May 9, 2025

Saint Christopher - A Carrier of God


By Fr. Augoustinos Vlachos

A few days ago, the face of the Saint whom our Church honors today, Saint Christopher, unexpectedly found himself in the spotlight, not because of his virtue but because of the issue of the profane “art” that was displayed in the National Gallery.*

Some, trying to justify those blasphemous icons, invoked the Church, saying: “But don’t you also paint saints with dog heads? Doesn’t that depiction offend you?”

So today after the Divine Liturgy, I was thinking about how much ignorance there is, how little we know the language and symbolism of our Church, and I don’t say this in a reproachful way, but with sadness. And the problem certainly does not lie with the well-intentioned (if there are any among them) who ask with sincerity, but with those who pretend to be experts, without knowing what they are saying, who throw out half-sentences and sketchy arguments to justify the unjustified.

Saint Christopher, obviously, was not a dog. He was a human being. Like all saints. He was a man of tremendous physical strength, descended according to tradition from a barbaric and savage people. He was rough in appearance and silent in nature. And yet, he believed. He was converted. He was illumined.

His iconographic representation with a dog's head is not a figment of the imagination or some deliberate insult. It is the result of traditions lost in the depths of the East - Egypt, Syria but also Crete and Cyprus.

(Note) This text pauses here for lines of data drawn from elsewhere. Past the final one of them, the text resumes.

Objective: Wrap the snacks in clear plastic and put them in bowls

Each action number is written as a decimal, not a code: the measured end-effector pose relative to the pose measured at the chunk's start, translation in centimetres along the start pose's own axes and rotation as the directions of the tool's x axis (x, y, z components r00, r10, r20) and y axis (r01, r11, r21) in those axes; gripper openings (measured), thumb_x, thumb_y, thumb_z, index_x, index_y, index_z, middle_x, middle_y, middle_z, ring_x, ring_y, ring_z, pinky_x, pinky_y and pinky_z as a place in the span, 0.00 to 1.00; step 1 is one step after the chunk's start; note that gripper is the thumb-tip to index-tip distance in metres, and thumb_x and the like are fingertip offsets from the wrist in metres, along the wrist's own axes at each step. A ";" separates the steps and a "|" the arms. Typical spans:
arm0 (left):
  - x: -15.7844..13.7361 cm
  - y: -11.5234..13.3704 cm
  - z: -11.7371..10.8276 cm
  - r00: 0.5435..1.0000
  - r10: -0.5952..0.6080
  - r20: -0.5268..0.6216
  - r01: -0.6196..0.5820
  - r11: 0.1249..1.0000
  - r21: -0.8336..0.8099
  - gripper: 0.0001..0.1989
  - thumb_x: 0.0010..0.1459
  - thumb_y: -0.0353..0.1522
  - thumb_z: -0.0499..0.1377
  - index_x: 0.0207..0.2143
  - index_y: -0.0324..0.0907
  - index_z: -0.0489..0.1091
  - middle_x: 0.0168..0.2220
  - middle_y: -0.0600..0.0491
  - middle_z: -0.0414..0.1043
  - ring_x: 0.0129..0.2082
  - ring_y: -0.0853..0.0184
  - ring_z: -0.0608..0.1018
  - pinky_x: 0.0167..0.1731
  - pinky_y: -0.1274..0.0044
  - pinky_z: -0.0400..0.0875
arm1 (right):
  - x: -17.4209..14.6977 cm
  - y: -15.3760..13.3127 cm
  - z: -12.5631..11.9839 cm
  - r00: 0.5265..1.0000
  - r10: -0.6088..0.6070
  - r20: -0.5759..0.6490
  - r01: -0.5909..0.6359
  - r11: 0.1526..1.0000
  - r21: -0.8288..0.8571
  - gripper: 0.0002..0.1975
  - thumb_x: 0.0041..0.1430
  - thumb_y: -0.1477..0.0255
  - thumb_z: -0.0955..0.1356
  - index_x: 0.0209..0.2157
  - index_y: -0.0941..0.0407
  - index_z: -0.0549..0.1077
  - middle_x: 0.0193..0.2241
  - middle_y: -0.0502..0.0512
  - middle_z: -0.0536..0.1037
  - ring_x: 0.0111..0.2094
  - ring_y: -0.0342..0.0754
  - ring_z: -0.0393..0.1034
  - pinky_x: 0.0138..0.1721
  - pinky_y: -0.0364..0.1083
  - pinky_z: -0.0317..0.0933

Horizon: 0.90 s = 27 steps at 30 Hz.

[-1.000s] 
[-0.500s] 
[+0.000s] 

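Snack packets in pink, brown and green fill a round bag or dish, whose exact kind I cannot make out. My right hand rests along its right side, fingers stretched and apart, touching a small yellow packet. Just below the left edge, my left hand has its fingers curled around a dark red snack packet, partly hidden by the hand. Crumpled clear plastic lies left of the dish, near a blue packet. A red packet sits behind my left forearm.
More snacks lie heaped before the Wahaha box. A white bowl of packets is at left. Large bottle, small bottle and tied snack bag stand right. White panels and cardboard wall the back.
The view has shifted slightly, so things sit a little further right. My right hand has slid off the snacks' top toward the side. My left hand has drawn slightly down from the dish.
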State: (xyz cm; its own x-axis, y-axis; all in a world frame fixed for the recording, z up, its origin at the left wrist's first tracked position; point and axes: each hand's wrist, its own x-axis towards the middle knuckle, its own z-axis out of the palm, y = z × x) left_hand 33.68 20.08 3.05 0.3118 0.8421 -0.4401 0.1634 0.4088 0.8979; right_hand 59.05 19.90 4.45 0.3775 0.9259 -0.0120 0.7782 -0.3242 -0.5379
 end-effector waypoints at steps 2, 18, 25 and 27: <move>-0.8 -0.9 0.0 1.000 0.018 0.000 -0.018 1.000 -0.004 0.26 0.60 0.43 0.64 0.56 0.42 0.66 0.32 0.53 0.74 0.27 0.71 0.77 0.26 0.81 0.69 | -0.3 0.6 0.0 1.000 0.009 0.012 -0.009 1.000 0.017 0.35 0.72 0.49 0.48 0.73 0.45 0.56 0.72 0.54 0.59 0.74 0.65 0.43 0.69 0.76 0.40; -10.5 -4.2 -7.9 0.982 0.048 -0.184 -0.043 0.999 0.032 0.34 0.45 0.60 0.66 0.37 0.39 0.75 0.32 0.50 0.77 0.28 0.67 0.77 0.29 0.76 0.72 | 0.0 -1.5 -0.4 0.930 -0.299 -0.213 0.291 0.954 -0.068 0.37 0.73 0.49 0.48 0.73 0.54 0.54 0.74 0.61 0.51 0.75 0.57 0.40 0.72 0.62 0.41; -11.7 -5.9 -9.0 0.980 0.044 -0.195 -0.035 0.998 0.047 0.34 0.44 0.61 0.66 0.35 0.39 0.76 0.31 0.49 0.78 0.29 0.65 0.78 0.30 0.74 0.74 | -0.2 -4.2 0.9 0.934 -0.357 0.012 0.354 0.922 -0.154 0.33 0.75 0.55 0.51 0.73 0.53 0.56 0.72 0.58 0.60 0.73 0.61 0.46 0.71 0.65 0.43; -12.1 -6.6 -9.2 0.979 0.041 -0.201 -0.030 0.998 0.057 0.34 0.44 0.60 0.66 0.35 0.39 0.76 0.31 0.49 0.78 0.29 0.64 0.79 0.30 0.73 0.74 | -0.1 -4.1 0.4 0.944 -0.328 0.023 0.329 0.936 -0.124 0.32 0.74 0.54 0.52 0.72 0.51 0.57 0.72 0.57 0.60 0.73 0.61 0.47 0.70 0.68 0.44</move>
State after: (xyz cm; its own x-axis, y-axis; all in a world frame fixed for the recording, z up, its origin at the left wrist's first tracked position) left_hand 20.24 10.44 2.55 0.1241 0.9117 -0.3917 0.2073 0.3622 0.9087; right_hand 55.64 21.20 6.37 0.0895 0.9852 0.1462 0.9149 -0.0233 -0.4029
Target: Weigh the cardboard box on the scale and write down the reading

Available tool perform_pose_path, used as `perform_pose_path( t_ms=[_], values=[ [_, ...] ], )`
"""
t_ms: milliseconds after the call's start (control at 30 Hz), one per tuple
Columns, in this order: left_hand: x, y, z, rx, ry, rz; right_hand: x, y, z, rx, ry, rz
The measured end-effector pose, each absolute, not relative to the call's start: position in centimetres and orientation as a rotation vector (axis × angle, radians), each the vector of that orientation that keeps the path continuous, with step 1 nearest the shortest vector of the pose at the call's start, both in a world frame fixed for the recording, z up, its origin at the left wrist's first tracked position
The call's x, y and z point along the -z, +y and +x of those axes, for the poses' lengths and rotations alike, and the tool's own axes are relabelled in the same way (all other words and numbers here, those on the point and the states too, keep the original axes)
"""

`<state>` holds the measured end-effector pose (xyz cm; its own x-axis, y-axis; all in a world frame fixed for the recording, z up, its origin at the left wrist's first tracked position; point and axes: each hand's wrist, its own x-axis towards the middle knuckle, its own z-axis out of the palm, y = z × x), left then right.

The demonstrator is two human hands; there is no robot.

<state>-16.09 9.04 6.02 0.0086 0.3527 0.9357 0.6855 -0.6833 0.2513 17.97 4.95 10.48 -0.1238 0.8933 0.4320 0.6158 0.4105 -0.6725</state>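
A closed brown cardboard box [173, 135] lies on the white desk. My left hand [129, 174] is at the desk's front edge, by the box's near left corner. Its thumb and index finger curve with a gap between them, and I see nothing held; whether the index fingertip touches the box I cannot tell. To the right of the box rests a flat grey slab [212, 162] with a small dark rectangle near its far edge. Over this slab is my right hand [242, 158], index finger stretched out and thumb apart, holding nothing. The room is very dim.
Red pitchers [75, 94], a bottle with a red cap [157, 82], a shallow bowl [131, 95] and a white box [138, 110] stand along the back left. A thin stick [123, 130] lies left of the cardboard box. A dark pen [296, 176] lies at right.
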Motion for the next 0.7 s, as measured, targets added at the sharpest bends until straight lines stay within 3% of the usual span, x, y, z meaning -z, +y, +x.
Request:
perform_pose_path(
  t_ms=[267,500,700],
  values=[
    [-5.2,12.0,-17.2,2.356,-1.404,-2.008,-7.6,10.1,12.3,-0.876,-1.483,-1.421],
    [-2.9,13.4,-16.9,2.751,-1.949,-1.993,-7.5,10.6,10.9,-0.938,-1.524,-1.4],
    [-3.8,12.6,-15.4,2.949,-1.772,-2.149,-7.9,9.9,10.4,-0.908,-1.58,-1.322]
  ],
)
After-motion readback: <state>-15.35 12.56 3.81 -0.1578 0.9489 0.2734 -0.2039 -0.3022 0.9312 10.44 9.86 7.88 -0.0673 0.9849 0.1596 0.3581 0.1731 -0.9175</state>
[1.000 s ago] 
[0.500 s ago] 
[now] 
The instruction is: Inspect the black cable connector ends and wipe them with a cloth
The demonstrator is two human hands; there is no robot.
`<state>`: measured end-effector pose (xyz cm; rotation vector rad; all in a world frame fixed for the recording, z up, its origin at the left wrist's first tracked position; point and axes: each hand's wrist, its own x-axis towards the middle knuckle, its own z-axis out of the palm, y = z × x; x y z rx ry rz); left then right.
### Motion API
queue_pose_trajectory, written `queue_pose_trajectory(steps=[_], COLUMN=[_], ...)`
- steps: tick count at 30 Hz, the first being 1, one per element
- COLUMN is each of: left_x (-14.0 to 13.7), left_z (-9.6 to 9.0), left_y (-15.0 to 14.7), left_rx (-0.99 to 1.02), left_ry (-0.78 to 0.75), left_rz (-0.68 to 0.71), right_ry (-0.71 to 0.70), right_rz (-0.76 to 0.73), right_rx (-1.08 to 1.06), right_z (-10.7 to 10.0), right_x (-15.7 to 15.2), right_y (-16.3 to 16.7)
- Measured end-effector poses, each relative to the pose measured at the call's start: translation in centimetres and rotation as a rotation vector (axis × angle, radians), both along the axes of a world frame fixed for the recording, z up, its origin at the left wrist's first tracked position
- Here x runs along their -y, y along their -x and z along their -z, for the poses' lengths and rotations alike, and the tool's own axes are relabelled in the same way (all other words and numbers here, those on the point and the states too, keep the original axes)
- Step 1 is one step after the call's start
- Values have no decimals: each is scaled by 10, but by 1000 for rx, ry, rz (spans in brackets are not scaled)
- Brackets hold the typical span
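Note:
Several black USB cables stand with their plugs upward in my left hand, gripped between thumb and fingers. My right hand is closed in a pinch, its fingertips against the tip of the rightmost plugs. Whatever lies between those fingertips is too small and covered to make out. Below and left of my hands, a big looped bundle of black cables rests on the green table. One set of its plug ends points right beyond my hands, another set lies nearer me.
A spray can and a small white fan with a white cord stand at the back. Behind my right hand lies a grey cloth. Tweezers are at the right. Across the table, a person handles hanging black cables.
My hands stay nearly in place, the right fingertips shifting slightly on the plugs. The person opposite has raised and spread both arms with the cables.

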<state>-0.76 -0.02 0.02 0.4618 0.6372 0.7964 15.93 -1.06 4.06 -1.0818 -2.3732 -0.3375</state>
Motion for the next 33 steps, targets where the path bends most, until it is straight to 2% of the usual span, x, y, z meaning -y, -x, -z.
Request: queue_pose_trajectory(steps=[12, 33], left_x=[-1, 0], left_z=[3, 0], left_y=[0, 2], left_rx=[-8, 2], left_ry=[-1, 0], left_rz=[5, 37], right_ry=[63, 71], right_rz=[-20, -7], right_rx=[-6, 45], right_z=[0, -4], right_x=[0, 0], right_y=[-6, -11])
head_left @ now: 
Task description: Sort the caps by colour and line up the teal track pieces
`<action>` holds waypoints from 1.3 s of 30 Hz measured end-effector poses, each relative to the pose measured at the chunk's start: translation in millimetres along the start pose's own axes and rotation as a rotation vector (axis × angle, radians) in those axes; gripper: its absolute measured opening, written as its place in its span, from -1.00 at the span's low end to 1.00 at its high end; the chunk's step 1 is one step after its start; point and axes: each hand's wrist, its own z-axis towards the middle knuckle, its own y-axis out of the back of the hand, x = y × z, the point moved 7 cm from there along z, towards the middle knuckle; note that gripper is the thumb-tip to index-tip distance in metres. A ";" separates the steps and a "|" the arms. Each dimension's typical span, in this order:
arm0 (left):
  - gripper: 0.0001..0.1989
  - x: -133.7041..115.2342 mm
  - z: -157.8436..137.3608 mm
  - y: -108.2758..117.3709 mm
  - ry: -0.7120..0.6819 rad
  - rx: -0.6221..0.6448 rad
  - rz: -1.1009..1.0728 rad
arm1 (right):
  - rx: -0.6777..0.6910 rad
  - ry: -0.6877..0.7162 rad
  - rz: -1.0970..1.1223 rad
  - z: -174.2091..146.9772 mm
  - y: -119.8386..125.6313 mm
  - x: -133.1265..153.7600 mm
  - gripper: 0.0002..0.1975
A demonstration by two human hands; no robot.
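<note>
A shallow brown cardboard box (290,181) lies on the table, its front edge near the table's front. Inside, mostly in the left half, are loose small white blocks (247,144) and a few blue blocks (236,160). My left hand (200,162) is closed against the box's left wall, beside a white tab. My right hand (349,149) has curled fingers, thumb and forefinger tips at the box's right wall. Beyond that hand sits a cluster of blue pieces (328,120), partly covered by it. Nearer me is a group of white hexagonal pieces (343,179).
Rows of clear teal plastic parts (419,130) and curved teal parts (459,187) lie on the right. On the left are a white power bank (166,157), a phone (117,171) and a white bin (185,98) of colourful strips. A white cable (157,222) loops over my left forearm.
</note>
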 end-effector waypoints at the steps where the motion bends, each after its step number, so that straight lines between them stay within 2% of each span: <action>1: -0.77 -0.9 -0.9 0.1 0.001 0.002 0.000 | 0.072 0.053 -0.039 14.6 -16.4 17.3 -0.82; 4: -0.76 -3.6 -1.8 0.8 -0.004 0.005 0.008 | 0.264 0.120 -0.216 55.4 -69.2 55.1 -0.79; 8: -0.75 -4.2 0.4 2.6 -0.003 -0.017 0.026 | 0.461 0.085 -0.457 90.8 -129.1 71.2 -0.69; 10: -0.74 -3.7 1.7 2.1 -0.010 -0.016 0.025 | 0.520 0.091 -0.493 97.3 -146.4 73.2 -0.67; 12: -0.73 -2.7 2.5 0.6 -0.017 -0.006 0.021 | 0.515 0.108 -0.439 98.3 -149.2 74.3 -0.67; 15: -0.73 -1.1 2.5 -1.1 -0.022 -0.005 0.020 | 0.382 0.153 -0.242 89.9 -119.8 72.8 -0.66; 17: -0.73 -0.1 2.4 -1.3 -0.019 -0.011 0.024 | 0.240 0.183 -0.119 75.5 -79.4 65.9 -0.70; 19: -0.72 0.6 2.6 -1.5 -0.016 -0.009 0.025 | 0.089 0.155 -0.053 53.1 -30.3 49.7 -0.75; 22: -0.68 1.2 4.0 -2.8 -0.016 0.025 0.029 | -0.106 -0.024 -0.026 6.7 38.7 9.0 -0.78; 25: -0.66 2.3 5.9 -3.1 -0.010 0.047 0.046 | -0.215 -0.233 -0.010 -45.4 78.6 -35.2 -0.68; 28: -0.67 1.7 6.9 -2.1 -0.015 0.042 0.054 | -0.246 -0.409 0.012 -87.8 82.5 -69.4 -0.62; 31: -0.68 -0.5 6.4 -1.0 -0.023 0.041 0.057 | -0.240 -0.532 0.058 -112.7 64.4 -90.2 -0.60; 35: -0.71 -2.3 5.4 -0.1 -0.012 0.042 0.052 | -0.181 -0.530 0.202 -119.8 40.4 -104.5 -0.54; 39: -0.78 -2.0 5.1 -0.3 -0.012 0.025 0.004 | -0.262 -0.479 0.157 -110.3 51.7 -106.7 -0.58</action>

This image has behind it a cultural and symbolic richness. In some cases, it seems to have arisen from a misinterpretation of the words "Canaanite" and "Dog-headed".

In others, it functioned purely symbolically: as a reminder of the uncivilized nature of the Saint before his coming to Christ.

His form is therefore not depicted in this way to belittle but to emphasize the greatness of the transformation brought about by Divine Grace. The savage becomes peaceful. The barbarian becomes holy. The “dog-like” bears Christ.

The Church, of course, respects both creation and animals as God’s creations. It does not despise them. However, it does not worship images of animals. It worships God and honors that man who is transformed by Grace. It does not depict the Saint with the head of an animal to exalt the animal but to reveal the infinite power of God to transform roughness into holiness.

This is also the reason why this figure, no matter how strange it may seem, has never challenged the faithful, because behind it a path is discernible. Not ridicule but transformation. Not contempt but redemption.


Today, some try to compare holy icons with deliberately provocative works. But it is not the same.

When the Church paints icons, it does not make fun of them. It symbolizes, it does not provoke. It educates, it does not mock. It glorifies.

And Saint Christopher is no exception. He is an example. An example of how the Grace of God can dwell in a "heavy", unyielding, an isolated person, in a person whom others consider a "beast".

I too, when I first saw the Saint painted in this way in a country chapel in the Mediterranean, was scared. But look how God brought it about, several years later, today, when I mentioned him during the Dismissal, I understand why I was scared then:

Because I saw myself. How many times have I been and still am rough, heavy, distant... And yet He did not reject me. He lifted me on His shoulders, just as Saint Christopher once lifted Him in the river.

How many times do we resemble what the world considers “repulsive”? And yet, how many times does the Church stand by us, embrace us, give us a name and identity and hope?

Saint Christopher is not a paradoxical detail of hagiography. He is the preaching that there are no lost ones for Christ. That even he who seems strange can become a carrier of God.

And today, in the noise of irreverence and confusion, the Saint whispers to us: “It doesn’t matter how you were. It matters Who you are holding on your shoulders now.”

Saint of God, intercede for us!

Source: Translated by John Sanidopoulos.

Notes:

* On March 10th 2025, a Greek ultra-conservative Member of Parliament vandalized artwork in the National Gallery of Athens that he deemed offensive to Orthodox Christianity. The Thessaloniki MP was arrested and charged with a misdemeanor involving minor property damage. After the attack, the Gallery removed the artworks, with the artist’s consent, in an effort to ensure the safety of the institution, its staff, visitors, and artworks, while also seeking to restore normal operations. On May 6th 2025 the artworks were reinstated in the exhibition hall with added security measures.